#### [Problem requirements]
Given the records below, pull every line with the word "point" into the answer.

**** Available data

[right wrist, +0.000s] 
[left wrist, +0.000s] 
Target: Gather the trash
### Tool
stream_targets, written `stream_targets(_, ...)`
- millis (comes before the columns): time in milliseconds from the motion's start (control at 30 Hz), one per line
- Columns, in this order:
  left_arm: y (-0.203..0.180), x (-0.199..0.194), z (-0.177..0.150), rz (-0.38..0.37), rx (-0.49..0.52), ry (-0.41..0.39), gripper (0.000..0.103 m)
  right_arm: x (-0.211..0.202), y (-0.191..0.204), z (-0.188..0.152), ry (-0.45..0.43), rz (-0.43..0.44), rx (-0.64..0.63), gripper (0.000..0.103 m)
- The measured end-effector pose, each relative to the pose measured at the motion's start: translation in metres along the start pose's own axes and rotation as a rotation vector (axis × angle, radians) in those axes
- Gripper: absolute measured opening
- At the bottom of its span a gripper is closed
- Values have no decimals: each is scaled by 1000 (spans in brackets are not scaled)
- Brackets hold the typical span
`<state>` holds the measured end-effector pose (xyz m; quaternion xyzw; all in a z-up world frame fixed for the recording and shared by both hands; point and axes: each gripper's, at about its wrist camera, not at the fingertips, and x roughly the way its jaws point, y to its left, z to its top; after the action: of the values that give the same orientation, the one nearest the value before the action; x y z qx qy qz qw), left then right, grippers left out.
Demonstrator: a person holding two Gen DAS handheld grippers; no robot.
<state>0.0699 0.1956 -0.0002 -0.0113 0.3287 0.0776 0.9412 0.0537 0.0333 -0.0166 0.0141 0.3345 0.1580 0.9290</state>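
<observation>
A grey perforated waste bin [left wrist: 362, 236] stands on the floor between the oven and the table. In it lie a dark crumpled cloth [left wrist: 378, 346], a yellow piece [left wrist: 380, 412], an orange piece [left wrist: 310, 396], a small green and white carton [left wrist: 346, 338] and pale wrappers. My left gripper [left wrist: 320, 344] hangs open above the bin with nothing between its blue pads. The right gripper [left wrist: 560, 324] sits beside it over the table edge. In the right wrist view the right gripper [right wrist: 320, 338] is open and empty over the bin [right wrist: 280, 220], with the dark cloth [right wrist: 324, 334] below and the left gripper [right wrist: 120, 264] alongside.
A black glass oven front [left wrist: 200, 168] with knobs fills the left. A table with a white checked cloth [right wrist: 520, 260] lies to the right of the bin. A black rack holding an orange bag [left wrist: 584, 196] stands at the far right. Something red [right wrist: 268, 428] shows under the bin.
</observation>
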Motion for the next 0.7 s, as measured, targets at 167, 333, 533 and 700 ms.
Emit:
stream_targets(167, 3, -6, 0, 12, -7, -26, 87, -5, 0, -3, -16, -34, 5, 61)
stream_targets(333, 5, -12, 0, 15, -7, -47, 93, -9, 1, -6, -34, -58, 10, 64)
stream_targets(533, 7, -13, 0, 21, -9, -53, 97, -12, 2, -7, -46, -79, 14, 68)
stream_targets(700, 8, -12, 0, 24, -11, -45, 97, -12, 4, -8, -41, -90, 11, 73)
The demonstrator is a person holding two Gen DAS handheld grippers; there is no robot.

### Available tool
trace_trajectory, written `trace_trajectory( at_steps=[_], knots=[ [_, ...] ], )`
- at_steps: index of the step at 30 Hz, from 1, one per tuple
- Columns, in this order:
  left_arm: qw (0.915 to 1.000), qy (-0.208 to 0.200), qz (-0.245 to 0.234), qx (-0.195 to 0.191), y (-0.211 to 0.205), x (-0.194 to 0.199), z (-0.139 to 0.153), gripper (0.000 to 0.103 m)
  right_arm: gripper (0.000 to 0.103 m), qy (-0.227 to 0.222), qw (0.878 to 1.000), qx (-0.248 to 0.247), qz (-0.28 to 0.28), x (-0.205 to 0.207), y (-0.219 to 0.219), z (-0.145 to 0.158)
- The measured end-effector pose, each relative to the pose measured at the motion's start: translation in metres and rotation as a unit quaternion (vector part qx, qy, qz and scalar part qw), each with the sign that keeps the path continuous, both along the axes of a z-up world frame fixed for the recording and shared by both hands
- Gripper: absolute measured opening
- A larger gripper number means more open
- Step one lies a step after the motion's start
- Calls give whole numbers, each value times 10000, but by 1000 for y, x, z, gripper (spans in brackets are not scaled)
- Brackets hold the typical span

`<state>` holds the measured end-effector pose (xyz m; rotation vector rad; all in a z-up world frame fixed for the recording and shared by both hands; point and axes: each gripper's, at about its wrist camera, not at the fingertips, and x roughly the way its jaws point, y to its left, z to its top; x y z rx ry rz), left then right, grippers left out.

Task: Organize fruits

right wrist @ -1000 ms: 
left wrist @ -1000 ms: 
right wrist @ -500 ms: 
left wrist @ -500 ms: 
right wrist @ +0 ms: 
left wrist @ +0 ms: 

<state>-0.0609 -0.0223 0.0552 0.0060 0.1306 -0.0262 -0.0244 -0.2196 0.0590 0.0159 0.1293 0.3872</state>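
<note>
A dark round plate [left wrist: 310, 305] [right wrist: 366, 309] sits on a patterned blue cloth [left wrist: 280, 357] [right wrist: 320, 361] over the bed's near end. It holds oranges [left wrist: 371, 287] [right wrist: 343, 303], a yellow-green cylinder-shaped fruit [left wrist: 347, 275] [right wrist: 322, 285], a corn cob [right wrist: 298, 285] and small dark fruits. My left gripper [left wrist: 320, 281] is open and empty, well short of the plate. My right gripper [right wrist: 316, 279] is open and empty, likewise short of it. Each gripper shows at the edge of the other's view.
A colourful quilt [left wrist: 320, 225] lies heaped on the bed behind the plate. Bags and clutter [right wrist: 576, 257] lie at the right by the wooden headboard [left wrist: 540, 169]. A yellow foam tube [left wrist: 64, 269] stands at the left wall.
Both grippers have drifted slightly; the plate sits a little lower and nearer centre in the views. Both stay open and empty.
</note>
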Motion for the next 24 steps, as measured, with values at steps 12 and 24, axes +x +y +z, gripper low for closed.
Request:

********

#### [Expected output]
`<state>` holds the measured end-effector pose (xyz m; quaternion xyzw; all in a z-up world frame fixed for the recording and shared by both hands; point and axes: each gripper's, at about its wrist camera, not at the fingertips, and x roughly the way its jaws point, y to its left, z to its top; after the action: of the values that give the same orientation, the one nearest the value before the action; x y z qx qy qz qw), left then right, grippers left out.
`<state>` holds the measured end-effector pose (xyz m; rotation vector rad; all in a z-up world frame fixed for the recording and shared by both hands; point and axes: each gripper's, at about its wrist camera, not at the fingertips, and x roughly the way its jaws point, y to its left, z to its top; x y z rx ry rz), left then right, grippers left out.

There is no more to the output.